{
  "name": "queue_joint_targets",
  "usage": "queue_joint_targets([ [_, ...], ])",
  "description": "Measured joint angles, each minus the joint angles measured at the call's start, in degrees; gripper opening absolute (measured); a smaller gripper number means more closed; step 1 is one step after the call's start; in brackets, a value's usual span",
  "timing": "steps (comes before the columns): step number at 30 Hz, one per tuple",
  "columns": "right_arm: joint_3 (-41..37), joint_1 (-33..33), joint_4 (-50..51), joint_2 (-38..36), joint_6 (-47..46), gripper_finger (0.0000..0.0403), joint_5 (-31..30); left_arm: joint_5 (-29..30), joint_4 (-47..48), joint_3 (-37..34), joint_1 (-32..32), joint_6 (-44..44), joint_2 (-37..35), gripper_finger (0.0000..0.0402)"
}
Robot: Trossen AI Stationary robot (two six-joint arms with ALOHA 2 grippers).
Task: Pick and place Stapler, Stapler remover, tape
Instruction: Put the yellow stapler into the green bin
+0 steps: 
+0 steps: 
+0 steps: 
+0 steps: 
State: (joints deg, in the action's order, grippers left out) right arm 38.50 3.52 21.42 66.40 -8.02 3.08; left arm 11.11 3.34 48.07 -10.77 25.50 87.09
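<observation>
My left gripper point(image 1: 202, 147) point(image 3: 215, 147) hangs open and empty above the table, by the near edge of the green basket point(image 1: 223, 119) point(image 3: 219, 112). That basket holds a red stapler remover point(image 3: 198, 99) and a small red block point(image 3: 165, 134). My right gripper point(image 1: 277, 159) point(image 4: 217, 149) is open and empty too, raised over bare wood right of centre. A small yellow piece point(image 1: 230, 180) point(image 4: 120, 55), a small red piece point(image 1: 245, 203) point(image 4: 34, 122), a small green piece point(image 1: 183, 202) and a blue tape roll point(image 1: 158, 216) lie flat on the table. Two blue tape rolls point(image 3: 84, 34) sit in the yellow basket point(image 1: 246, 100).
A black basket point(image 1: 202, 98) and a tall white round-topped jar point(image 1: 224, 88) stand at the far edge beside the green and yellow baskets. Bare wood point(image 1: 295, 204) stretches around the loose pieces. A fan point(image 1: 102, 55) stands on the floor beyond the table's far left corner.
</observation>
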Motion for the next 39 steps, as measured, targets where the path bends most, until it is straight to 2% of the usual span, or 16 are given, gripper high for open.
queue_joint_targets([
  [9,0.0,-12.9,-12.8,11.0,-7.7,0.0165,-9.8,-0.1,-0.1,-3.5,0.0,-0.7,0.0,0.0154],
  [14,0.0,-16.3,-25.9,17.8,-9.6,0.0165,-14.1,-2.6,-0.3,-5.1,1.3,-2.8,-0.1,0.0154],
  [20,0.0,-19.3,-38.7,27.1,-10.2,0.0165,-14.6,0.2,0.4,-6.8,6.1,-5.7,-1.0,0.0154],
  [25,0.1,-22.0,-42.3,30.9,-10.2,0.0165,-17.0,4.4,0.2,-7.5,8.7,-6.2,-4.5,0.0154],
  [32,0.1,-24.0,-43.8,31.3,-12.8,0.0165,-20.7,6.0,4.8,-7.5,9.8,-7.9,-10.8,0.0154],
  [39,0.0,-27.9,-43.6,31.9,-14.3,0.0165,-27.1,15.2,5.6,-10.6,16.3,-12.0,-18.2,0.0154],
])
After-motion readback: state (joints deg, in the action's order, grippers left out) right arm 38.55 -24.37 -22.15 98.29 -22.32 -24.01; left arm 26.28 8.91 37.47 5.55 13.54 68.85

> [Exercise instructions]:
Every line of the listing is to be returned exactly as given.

> [Your solution]:
{
  "name": "queue_joint_targets",
  "usage": "queue_joint_targets([ [_, ...], ])",
  "description": "Measured joint angles, each minus the joint angles measured at the call's start, in degrees; gripper opening absolute (measured); a smaller gripper number means more closed; step 1 is one step after the call's start; in brackets, a value's usual span",
  "timing": "steps (comes before the columns): step number at 30 Hz, one per tuple",
  "columns": "right_arm: joint_3 (-41..37), joint_1 (-33..33), joint_4 (-50..51), joint_2 (-38..36), joint_6 (-47..46), gripper_finger (0.0000..0.0403), joint_5 (-31..30); left_arm: joint_5 (-29..30), joint_4 (-47..48), joint_3 (-37..34), joint_1 (-32..32), joint_6 (-44..44), joint_2 (-37..35), gripper_finger (0.0000..0.0402)"
}
Robot: Trossen AI Stationary robot (two six-joint arms with ALOHA 2 grippers).
Task: Pick and place Stapler, Stapler remover, tape
Instruction: Put the yellow stapler into the green bin
+0 steps: 
+0 steps: 
+0 steps: 
+0 steps: 
State: (joints deg, in the action's order, grippers left out) right arm 38.50 3.52 21.42 66.40 -8.02 3.08; left arm 11.11 3.34 48.07 -10.77 25.50 87.09
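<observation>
My left gripper point(image 1: 202, 147) point(image 3: 215, 147) hangs open and empty above the table, by the near edge of the green basket point(image 1: 223, 119) point(image 3: 219, 112). That basket holds a red stapler remover point(image 3: 198, 99) and a small red block point(image 3: 165, 134). My right gripper point(image 1: 277, 159) point(image 4: 217, 149) is open and empty too, raised over bare wood right of centre. A small yellow piece point(image 1: 230, 180) point(image 4: 120, 55), a small red piece point(image 1: 245, 203) point(image 4: 34, 122), a small green piece point(image 1: 183, 202) and a blue tape roll point(image 1: 158, 216) lie flat on the table. Two blue tape rolls point(image 3: 84, 34) sit in the yellow basket point(image 1: 246, 100).
A black basket point(image 1: 202, 98) and a tall white round-topped jar point(image 1: 224, 88) stand at the far edge beside the green and yellow baskets. Bare wood point(image 1: 295, 204) stretches around the loose pieces. A fan point(image 1: 102, 55) stands on the floor beyond the table's far left corner.
</observation>
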Motion for the next 39 steps, as measured, targets where the path bends most, until it is straight to 2% of the usual span, or 16 are given, gripper high for open.
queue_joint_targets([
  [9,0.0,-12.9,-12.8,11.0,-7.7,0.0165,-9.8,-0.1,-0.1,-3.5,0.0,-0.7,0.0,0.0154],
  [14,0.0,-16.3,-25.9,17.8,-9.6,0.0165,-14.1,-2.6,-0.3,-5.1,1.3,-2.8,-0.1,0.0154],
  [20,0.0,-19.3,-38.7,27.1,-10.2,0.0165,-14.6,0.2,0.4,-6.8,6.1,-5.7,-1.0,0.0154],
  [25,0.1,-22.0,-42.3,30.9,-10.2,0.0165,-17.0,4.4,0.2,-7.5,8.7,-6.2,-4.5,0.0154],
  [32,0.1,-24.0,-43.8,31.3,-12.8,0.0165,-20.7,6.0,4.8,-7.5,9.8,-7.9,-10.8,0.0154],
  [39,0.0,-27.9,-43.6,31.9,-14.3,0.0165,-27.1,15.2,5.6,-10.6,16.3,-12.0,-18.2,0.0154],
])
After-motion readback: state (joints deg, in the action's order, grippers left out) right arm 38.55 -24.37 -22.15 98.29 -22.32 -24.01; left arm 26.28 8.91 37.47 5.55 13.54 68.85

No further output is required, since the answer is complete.